In addition to preaching at a number of places, he also traded for living. While carrying his merchandises on horseback, Habib Ali began trading in Tanah Abang Market in 1900. Although he was busy trading, Habib Ali always kept his prayer times, which was then followed by many Muslim merchants at Tanah Abang market. Every day approximately 10 minutes before Dhuhr time, Ali closed his stall and carried most of his merchandise, followed by other traders. After midday Habib Ali no longer open his stall, but did trade while preaching to the planned destination of each days.
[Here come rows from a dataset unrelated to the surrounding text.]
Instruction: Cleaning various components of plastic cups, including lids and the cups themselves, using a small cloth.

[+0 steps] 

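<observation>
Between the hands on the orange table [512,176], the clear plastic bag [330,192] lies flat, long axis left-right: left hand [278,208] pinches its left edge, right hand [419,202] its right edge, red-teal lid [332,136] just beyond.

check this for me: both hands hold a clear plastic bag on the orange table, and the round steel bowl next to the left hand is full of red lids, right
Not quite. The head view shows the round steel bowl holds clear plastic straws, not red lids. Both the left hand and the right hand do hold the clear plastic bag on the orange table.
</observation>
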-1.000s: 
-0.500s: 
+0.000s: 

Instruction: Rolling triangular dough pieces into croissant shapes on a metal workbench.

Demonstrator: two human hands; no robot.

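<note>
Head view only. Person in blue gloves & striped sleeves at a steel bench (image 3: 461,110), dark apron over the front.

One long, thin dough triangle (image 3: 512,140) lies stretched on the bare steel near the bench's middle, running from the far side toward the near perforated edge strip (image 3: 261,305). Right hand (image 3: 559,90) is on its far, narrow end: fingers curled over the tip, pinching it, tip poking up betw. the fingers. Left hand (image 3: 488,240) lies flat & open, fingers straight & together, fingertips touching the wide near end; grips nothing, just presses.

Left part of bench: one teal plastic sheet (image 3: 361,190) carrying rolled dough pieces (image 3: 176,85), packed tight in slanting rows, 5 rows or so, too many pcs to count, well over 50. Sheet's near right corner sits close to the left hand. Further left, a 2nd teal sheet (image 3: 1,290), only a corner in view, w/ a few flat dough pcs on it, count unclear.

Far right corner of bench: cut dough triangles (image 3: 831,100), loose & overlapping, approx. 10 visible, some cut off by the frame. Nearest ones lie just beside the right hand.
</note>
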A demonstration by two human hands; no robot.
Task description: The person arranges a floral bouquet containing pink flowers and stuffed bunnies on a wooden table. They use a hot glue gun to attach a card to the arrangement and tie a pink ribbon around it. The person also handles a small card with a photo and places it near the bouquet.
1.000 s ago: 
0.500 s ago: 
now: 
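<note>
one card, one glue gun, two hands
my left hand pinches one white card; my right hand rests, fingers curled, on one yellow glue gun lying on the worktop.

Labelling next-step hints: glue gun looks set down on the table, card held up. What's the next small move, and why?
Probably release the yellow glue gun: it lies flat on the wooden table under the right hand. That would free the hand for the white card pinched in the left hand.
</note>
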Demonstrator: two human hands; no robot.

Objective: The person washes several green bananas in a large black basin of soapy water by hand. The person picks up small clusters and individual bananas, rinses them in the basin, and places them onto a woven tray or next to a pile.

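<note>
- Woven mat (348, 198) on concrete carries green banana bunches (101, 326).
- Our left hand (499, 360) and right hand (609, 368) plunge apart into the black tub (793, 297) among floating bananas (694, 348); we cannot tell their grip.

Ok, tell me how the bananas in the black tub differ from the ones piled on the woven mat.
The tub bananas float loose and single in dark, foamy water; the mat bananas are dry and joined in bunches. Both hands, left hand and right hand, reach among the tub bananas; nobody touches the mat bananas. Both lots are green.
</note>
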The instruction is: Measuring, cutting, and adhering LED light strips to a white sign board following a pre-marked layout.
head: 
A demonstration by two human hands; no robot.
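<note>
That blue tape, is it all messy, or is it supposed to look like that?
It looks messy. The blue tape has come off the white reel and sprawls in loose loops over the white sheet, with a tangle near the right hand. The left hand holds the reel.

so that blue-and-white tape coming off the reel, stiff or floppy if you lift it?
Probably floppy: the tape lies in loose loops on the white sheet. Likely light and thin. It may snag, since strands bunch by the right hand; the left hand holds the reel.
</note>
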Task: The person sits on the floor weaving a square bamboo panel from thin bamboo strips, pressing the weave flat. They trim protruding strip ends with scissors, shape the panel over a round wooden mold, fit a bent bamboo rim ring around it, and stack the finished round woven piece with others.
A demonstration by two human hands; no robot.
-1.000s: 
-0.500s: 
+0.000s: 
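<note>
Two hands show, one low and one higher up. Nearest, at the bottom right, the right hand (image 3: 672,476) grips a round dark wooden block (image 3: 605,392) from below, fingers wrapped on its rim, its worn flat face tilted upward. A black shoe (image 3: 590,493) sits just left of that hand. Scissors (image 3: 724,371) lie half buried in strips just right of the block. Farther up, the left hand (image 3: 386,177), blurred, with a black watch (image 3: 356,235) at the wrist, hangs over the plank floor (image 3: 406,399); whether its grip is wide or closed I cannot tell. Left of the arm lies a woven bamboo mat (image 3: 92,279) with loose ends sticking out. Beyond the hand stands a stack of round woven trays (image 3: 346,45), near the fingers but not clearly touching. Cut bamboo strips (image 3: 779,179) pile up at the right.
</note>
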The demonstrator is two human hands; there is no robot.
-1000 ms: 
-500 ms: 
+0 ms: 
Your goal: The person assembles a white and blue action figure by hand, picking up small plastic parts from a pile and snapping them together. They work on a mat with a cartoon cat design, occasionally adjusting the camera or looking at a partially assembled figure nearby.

Such condition followed by other traders, in such that the Tanah Abang market at the time was then called Tanah Abang Morning Market (because it open only in the morning). He did this until he reached 70 years old.

Habib Ali was involved in the establishment of Jamiat Kheir in 1901 and Rabithah al-Alawiyah in 1928. Although he was not an active member of Jamiar Kheir, he gave spiritual support for the establishment. In 1928, Habib Ali held his first mawlid in front of Al Ma'mur Masjid or in the field of Jamiat Kheir Foundation in Tanah Abang, but later was held in Kwitang.

Ali went for Hajj three times. First in 1311 AH or 1894 CE when Mecca was ruled by Aun Al-Rafiq Pasha, the second was in 1343 AH or 1925 CE when Hejaz was ruled by King Ali bin Hussein, and the third one was in 1354 AH or 1936 CE when the Hejaz was ruled by King Abdulaziz bin Abdul Rahman Al Saud.

In the beginning of 1958 Habib Ali fell in the bathroom which resulted severe joints injury. His family refused Ali to get a surgery, because he was already more than 90 years old, so he just got regular treatment. He became partially paralyzed and almost always on wheelchair.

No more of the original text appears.